Я поднялся с матраса, который она переложила с каркаса кровати на пол, сел на деревянный стул и, словно в трансе, надел брюки. Я велел себе продолжать двигаться: «Не останавливайся, иначе рухнешь!»
Она наблюдала за мной, обиженная и озадаченная. Надев куртку, я посмотрел на неё и подумал, что сейчас развалюсь на кусочки. Но вместо этого заставил себя выйти.
Идя по дорожке к своему общежитию, я чувствовал, что меня переполняет всё то, что не смог сделать и сказать. В тот момент я словно и не был человеком. Поэтому и не мог быть благодарен Дафни за доброту и нежность. Интроспекция стала жестокой, здесь было не до заботы о себе. Если и чувствовал к Дафни какую-то теплоту, то не мог выразить её или даже обнаружить. Груз собственной неадекватности стал бременем, давившим на меня с такой силой, что я едва мог волочить ноги.
Открыв дверь в свою комнату, я сразу пошёл к кровати и лёг, даже не сняв пальто. Потом протянул руки к окну, находящемуся позади. На подоконнике стояло много книг из предстоящей учебной программы. Я взял первую попавшуюся под руку и положил её на грудь. Это оказалась Библия. До этого я читал лишь небольшие фрагменты, поэтому в этот раз открыл её наугад. Псалмы. Провёл пальцем по семнадцати строкам первой главы и произвольно остановился на четырнадцатой, которая гласила: «Для меня мой милый – соцветье хны в виноградниках Эн-Гéди». Нежность из этих строк, казалось, настолько отсутствовала во мне, что книга выскользнула из рук.

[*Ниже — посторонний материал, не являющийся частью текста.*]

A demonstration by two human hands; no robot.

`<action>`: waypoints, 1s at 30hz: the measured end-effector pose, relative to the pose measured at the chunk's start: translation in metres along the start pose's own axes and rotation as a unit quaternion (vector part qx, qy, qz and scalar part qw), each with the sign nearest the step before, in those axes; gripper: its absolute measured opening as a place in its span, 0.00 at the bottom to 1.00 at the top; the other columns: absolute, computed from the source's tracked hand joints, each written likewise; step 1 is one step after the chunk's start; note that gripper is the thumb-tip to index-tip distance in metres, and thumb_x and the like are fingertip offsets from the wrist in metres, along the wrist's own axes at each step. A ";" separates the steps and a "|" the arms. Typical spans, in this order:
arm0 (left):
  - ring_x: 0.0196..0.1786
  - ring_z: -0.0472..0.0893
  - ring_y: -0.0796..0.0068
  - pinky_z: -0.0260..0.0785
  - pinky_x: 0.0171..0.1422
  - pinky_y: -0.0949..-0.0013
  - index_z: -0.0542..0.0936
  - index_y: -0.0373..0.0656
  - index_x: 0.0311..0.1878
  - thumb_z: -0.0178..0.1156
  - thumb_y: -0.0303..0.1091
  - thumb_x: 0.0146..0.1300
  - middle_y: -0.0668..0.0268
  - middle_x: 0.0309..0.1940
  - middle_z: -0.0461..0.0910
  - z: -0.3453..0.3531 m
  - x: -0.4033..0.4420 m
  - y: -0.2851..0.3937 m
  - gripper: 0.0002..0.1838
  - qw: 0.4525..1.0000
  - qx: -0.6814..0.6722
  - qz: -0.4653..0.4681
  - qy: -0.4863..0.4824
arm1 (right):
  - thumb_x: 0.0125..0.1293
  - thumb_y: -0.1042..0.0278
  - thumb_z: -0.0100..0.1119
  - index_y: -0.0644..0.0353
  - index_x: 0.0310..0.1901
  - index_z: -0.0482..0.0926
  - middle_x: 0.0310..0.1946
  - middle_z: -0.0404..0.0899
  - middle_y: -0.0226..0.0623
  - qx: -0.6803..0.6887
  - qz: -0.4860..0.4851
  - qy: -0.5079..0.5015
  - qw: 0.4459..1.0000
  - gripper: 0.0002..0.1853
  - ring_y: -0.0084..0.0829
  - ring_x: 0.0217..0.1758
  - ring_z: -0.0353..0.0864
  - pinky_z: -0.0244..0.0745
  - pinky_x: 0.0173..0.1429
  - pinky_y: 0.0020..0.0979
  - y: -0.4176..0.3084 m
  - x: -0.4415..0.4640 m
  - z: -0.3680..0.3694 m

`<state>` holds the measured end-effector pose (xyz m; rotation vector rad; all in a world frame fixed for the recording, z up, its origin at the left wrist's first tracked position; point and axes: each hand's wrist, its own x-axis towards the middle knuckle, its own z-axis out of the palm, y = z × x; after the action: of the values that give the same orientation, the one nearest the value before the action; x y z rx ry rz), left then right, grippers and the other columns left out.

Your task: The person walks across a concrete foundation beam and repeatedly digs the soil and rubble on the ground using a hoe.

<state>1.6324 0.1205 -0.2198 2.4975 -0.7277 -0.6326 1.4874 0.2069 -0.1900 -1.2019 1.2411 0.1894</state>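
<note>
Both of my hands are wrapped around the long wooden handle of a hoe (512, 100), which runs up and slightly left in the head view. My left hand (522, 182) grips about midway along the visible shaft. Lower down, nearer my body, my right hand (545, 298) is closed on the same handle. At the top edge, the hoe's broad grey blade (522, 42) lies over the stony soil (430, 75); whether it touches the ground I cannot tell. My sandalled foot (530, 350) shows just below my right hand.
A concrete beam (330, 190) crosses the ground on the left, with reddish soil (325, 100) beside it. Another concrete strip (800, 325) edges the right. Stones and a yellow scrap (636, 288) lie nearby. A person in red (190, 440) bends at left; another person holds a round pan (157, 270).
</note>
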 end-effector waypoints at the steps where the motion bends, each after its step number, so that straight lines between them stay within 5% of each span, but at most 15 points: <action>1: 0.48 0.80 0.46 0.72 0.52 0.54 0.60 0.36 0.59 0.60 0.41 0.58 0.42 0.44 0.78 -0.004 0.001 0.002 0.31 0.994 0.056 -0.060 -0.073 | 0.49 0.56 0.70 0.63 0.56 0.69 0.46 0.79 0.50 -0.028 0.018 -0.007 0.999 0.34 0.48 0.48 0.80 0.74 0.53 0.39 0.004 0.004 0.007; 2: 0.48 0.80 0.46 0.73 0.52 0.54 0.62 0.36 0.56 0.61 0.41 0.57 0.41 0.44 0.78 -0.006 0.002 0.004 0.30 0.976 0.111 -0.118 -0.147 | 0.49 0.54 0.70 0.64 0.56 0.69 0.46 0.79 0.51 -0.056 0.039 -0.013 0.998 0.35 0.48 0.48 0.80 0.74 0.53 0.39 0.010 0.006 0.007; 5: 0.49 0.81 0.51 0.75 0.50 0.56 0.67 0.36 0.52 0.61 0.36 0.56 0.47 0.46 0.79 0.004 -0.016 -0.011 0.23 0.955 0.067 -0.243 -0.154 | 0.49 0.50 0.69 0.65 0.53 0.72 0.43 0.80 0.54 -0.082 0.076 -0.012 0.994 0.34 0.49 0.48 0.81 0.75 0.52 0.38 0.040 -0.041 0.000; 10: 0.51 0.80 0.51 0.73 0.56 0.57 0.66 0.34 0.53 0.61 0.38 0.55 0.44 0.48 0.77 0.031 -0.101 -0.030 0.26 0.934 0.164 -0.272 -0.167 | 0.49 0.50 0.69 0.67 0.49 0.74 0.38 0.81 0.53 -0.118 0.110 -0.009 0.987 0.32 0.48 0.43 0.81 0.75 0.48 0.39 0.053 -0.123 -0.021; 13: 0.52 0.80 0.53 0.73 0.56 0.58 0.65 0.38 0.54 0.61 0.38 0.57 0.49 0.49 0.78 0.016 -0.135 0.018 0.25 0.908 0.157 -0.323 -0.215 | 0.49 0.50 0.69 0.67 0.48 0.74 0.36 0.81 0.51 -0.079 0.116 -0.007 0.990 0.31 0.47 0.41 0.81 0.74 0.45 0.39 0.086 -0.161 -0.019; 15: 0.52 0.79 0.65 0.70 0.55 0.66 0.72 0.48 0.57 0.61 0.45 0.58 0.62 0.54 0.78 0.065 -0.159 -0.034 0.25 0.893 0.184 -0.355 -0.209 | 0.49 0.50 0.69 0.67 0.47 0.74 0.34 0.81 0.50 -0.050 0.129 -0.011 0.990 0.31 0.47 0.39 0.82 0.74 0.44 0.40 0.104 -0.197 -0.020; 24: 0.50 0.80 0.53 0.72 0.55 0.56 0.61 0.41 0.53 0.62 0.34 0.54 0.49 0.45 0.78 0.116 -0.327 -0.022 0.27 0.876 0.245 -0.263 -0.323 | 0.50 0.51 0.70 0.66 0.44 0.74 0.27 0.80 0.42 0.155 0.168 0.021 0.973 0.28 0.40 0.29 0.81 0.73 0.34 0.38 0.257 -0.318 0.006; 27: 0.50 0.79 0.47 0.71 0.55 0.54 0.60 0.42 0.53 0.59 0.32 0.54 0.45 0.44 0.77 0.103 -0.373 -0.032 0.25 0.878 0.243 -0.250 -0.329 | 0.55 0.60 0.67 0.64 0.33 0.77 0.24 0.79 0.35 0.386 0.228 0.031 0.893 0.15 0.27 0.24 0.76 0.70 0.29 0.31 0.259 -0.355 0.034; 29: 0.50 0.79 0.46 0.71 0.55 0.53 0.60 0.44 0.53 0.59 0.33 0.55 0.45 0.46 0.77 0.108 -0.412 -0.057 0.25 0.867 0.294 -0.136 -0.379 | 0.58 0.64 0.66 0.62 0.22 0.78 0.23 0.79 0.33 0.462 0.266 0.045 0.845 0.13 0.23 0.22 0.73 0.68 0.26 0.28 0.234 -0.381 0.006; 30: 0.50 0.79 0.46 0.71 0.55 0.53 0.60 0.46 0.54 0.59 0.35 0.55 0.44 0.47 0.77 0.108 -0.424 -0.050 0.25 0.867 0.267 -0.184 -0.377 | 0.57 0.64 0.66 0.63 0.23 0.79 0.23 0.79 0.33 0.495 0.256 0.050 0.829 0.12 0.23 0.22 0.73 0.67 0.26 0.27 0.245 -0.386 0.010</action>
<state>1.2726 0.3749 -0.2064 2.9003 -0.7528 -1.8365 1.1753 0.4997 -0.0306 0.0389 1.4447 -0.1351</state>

Отец пытался помочь мне стать таким мужчиной, какой соответствовал бы его представлениям. Но тому мужчине, которым я стал сейчас, казалось, катастрофически не хватало жизненно важных эмоциональных компонентов. У меня не получалось говорить прямо. Я не знал, как выразить самое простое чувство, и не мог почувствовать в себе никаких эмоций. Вместо этого во мне была масса сомнений и странных теорий, сквозь которые я больше ничего вокруг не видел. Отец организовал моё знакомство с сексом – но с сексом, отделённым от эмоций: приятным, но пустым. Я, по сути, был не доросшим до «взрослости» мальчиком.
Внезапно захотелось заставить себя вернуться в комнату Дафни и объяснить ей, почему всё так произошло. Но я знал, что не смогу.